А в хрустале пульсировали реки, Дымились горы, брезжили моря, И ты держала сферу на ладони Хрустальную, и ты спала на троне, И — боже правый! — ты была моя. Ты пробудилась и преобразила Вседневный человеческий словарь, И речь по горло полнозвучной силой Наполнилась, и слово
На свете все преобразилось, даже Простые вещи — таз, кувшин, — когда Стояла между нами, как на страже, Слоистая и твердая вода…
Терехова-Мать постоянно живет под ливнем стихов, как под хлещущим в кадре дождем. Она насквозь пропитана уникальностью своего женского счастья с Арсением, счастья, убитого расставанием, но все еще звучащего в каждое мгновение ее жизни, в каждом повороте тела. Это странное, потаенное счастье, тесно сросшееся с трагедией, играет Маргарита Терехова. Потеря мужчины и потеря мужа-поэта — разные вещи. Мария Ивановна — душевный инвалид, переживший невосполнимую утрату любви. Звучащие за кадром стихи своим ритмом, настроем пронизывают все, что появляется на экране. Поэзия, искусство, высокий духовный настрой — все бренно перед лицом неведомой опасности, разрушающей чувства.
В фильме много пластов и много «зеркал» — судьбы перекрещиваются, память плутает в лабиринте воспоминаний. Тарковский фиксирует петлю времени: еще молодая Мать (Терехова) смотрит в зеркало и видит там иное, постаревшее лицо — нынешнюю Марию Ивановну.
Память — совесть, память — вина. Память, звучащая поэзией, — истинный венец любви родителей Андрея, пусть даже загубленной.
4
Тарковскому свойственен способ рассказа, когда общая история раскрывается через восприятие человека заурядного, через событие обыденное.

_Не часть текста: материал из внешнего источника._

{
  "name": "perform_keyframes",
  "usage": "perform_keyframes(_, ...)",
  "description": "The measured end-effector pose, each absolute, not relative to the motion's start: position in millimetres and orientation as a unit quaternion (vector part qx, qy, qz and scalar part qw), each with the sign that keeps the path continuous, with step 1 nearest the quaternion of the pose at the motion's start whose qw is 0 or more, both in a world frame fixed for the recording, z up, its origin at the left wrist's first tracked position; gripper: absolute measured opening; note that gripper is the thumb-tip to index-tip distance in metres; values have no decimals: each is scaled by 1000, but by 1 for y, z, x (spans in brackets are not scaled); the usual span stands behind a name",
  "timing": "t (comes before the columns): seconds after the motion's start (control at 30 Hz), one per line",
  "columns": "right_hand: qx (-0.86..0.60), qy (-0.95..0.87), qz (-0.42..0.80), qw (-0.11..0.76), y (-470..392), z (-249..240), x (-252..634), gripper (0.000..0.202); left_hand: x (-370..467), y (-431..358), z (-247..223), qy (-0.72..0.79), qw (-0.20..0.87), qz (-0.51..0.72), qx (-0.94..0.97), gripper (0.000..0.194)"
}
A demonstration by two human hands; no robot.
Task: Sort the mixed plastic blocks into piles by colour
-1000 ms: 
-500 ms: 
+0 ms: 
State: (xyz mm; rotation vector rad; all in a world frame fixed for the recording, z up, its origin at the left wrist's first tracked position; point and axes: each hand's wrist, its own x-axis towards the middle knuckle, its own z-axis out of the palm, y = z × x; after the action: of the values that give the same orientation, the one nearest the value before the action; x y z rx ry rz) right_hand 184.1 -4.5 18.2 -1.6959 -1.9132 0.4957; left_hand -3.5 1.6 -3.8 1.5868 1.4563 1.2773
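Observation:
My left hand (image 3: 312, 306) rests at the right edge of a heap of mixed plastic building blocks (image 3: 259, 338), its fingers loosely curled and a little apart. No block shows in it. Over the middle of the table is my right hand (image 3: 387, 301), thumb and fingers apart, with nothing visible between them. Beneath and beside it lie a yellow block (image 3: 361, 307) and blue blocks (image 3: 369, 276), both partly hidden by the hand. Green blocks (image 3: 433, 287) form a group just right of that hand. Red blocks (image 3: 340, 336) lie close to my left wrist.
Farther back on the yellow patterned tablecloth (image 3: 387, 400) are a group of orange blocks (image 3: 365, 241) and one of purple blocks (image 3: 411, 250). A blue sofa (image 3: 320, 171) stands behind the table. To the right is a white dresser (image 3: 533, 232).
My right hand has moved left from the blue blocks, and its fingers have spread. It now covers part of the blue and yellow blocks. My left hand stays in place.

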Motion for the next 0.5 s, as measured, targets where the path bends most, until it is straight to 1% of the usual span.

Так, в новелле о типографии подспудность страха сталинских времен передается через случай глупой, в конце концов даже не существующей ошибки. А в перипетиях семейных драм вырисовывается философия метаморфоз человеческих чувств, связывающих поколения.
Тарковский любит работать на столкновении разных образных и временных пластов. Мальчики и военрук играют в войну в загоне школьного тира. И тут же — грохочущие кадры хроники: солдаты, тянущие орудия по жиже военных дорог, — бесконечная, мучительная нота. Музыка Баха и Перселя придает строгость кадрам хроники — тягостную заторможенность времени. Перебивка: мальчик стоит на пригорке, ему на голову садится птица — и вот уже салют победы, и труп Гитлера мелькает в документальных кадрах.
Во всем, что создает Тарковский для съемок детства, исключительная тщательность и точность. Зрители узнают мелочи быта, которые сопровождали их послевоенное детства, то, что еще живет в памяти: темные бревенчатые стены, пахнущие смолой, кружевные, вздутые ветром занавески, керосинку с чадящим пламенем, стеклянные бутыли с нежными стеблями полевых цветов.
Тарковский старается вернуть мгновение, запечатлевшееся в детской памяти, остановить его. Насытиться прохладной крынкой с молоком, усеянной каплями. Порыв ветра сбивает со стола кувшин. Белое молоко медленно расплывается по темному дереву. Медленно, очень медленно льется на пол, превращая растекающуюся белизну в событие запечатленного чуда. Так было, было! Тарковский смакует мгновения: шквал ветра за окном, взвившиеся занавески, фигурки бритых детей. Так будет теперь всегда, стоит лишь включить кинопроектор.